La Débâcle
La Débâcle (paragraphe n°1052)
Partie : DEUXIEME PARTIE, chapitre I
Et il se tut. Il avait simplement ouvert les bras très grands, pareils aux branches d'un étau ; et, tourné vers le nord, il rejoignait les mains, comme si les mâchoires de l'étau se fussent tout d'un coup resserrées.

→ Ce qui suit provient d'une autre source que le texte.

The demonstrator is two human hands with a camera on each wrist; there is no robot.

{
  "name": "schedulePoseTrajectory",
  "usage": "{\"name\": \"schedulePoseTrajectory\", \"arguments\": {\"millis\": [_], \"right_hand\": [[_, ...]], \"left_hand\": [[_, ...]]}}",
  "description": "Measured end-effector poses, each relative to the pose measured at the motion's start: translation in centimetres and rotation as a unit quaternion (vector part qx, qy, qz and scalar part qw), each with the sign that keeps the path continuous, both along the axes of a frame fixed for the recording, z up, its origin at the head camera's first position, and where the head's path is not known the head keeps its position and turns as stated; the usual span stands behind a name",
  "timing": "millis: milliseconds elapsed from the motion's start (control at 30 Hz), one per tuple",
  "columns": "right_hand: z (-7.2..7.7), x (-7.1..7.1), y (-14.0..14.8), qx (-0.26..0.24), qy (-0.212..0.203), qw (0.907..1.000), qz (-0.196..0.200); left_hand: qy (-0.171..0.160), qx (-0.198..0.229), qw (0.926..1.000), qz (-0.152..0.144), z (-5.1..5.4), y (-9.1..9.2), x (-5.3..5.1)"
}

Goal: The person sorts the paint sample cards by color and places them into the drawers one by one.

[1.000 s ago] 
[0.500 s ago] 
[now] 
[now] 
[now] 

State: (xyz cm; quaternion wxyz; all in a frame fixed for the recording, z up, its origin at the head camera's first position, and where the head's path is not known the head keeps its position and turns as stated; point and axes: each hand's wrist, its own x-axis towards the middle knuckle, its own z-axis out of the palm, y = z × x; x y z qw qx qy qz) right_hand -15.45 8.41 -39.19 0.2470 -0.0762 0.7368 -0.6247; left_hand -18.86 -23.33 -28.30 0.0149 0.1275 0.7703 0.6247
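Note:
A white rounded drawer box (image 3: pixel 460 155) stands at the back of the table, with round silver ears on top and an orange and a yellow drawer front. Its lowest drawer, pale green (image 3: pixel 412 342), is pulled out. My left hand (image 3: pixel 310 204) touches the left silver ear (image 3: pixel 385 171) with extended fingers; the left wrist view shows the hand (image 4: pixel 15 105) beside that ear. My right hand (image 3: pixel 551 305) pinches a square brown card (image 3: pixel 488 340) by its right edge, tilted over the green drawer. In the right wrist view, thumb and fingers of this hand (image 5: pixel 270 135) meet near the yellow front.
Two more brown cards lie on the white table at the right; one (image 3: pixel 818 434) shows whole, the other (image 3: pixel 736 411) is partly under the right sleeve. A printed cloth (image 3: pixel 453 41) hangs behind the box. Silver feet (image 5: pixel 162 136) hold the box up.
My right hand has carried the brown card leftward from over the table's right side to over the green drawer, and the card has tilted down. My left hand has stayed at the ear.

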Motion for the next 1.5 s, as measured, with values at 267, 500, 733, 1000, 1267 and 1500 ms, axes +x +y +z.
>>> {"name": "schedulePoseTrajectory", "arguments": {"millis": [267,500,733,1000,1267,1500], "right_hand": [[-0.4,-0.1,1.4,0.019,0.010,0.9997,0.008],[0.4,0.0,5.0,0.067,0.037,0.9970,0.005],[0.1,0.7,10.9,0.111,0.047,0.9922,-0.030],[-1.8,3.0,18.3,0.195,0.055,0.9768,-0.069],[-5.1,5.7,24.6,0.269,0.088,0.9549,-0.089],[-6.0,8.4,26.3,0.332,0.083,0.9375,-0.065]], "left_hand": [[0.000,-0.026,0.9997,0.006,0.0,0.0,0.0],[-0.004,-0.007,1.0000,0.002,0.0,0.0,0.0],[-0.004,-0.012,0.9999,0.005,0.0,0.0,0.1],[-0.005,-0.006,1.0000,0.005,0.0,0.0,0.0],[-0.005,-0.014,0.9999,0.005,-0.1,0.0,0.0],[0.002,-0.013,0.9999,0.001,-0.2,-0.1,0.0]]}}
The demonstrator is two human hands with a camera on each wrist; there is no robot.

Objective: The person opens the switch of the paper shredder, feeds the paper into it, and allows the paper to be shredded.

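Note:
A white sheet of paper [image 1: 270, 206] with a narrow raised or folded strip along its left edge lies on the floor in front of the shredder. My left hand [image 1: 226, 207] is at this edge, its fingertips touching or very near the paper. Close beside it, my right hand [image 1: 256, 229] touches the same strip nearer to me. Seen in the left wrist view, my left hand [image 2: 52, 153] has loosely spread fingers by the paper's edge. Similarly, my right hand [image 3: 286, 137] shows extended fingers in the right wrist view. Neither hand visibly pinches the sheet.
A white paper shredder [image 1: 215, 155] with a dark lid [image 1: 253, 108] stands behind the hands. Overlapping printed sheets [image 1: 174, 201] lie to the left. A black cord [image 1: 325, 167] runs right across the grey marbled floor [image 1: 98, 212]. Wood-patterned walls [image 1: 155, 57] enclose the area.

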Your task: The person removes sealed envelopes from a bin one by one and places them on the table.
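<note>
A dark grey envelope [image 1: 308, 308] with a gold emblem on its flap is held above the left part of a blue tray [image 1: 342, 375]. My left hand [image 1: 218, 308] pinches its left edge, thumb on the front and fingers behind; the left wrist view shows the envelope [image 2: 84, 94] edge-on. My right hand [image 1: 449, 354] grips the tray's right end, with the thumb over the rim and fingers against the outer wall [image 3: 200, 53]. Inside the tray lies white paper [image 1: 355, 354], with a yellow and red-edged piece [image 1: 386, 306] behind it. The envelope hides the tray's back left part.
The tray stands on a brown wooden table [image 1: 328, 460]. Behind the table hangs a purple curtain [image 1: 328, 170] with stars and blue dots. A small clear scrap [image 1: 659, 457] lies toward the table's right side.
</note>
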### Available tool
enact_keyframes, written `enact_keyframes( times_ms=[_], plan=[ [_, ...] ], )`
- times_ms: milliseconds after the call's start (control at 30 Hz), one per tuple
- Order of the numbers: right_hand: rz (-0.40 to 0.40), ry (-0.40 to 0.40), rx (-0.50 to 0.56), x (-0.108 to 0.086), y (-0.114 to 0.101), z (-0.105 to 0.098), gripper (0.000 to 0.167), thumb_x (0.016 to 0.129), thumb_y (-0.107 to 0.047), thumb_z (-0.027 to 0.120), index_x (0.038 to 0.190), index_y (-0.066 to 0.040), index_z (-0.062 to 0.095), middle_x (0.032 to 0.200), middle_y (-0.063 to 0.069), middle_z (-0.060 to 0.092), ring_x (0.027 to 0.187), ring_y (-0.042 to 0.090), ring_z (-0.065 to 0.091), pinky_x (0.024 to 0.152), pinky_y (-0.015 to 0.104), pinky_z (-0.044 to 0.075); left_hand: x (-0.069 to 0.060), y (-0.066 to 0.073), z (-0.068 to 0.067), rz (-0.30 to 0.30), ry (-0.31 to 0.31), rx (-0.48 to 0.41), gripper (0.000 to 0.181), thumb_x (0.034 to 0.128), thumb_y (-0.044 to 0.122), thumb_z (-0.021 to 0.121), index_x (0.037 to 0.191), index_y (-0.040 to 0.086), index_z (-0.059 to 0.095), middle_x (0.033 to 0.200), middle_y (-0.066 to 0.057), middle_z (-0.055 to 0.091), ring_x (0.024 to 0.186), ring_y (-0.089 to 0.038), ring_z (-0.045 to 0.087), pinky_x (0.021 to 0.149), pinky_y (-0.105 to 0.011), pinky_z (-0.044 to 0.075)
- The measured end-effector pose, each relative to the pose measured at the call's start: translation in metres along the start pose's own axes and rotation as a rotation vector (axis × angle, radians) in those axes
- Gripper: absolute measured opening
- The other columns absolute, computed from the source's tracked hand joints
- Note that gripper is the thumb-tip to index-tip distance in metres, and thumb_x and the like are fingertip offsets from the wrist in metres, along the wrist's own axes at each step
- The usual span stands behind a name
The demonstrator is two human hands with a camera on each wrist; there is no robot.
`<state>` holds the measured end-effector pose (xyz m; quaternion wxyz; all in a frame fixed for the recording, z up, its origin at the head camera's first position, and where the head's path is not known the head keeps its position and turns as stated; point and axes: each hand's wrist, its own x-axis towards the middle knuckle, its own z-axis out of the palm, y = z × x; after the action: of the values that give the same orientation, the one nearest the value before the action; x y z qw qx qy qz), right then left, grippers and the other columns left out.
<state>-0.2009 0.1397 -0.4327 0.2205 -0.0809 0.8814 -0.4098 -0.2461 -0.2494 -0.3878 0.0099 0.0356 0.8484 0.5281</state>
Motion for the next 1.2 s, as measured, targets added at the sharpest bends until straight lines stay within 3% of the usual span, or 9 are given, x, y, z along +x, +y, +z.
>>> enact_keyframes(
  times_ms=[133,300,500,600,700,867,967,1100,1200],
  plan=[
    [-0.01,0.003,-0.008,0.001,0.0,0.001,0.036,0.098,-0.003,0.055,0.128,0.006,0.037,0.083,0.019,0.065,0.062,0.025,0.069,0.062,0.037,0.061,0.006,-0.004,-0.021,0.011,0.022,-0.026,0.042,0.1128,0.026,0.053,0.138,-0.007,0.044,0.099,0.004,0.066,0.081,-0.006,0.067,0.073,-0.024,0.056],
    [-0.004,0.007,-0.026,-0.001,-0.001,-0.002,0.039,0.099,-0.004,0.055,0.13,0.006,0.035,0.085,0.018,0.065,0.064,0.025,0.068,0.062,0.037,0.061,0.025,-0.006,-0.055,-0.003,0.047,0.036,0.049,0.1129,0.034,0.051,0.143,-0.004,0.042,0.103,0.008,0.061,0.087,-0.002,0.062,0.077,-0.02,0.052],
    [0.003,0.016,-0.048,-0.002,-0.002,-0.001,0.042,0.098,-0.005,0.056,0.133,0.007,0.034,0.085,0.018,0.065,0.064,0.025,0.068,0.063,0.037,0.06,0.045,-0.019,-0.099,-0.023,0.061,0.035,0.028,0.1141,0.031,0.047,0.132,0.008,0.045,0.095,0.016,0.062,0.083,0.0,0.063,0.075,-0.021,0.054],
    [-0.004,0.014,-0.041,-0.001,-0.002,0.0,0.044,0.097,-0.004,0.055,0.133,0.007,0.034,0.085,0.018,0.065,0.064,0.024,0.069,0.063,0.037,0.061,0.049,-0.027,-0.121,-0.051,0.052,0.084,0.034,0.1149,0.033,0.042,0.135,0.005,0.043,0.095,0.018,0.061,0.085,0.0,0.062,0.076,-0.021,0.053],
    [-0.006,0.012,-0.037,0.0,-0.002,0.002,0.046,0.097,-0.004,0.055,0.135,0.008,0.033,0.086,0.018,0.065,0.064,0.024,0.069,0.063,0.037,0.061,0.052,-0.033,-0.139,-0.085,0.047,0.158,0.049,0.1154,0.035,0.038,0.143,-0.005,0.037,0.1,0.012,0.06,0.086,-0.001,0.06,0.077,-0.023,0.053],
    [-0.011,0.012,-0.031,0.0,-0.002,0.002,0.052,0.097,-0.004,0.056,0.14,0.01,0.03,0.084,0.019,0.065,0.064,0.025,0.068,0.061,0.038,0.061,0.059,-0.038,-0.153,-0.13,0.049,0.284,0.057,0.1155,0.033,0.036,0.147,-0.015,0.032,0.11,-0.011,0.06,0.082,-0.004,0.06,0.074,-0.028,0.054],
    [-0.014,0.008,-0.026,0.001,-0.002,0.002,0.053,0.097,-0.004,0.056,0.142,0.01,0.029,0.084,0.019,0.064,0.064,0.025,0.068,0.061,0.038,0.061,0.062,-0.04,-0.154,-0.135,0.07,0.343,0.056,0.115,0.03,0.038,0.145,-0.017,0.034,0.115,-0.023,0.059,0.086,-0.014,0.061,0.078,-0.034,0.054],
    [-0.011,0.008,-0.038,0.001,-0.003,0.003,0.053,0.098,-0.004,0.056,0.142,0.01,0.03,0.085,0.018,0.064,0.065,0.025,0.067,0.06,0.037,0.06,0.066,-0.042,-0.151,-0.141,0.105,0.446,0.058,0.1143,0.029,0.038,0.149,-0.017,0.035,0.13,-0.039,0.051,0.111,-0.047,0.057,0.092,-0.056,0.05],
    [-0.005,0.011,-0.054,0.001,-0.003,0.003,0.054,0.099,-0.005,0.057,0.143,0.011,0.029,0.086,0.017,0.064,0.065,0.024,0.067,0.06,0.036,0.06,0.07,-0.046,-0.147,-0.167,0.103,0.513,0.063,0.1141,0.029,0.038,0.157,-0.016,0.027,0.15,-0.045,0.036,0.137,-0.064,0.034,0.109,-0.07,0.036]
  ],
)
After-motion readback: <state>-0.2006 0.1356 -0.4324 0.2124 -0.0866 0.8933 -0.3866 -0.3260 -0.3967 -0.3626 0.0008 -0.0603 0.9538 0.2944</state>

Depuis la veille, c'était sa crainte, à lui qui connaissait le pays et qui s'était rendu compte de la marche des deux armées. A cette heure encore, maintenant que la vaste plaine s'élargissait dans la radieuse lumière, ses regards se reportaient sur les coteaux de la rive gauche où, durant tout un jour et toute une nuit, avait défilé un si noir fourmillement de troupes allemandes. Du haut de Remilly, une batterie tirait. Une autre, dont on commençait à recevoir les obus, avait pris position à Pont-Maugis, au bord du fleuve. Il doubla son binocle, appliqua l'un des verres sur l'autre, pour mieux fouiller les pentes boisées ; mais il ne voyait que les petites fumées pâles des pièces, dont les hauteurs, de minute en minute, se couronnaient : où donc se massait à présent le flot d'hommes qui avait coulé là-bas ? Au-dessus de Noyers et de Frénois, sur la Marfée, il finit seulement par distinguer, à l'angle d'un bois de pins, un groupe d'uniformes et de chevaux, des officiers sans doute, quelque état-major. Et la boucle de la Meuse était plus loin, barrant l'ouest, et il n'y avait, de ce côté, d'autre voie de retraite sur Mézières qu'une étroite route, qui suivait le défilé de Saint-Albert, entre le fleuve et la forêt des Ardennes. Aussi, la veille, avait-il osé parler de cette ligne unique de retraite à un général, rencontré par hasard dans un chemin creux de la vallée de la Givonne, et qu'il avait su ensuite être le général Ducrot, commandant le 1er, corps. Si l'armée ne se retirait pas tout de suite par cette route, si elle attendait que les Prussiens vinssent lui couper le passage, après avoir traversé la Meuse à Donchery, elle allait sûrement être immobilisée, acculée à la frontière. Déjà, le soir, il n'était plus temps, on affirmait que des uhlans occupaient le pont, un pontencore qu'on n'avait pas fait sauter, faute, cette fois, d'avoir songé à apporter de la poudre. Et, désespérément, Weiss se disait que le flot d'hommes, le fourmillement noir devait être dans la plaine de Donchery, en marche vers le défilé de Saint-Albert, lançant son avant-garde sur Saint-Menges et sur Floing, où il avait conduit la veille Jean et Maurice. Dans l'éclatant soleil, le clocher de Floing lui apparaissait très loin, comme une fine aiguille blanche.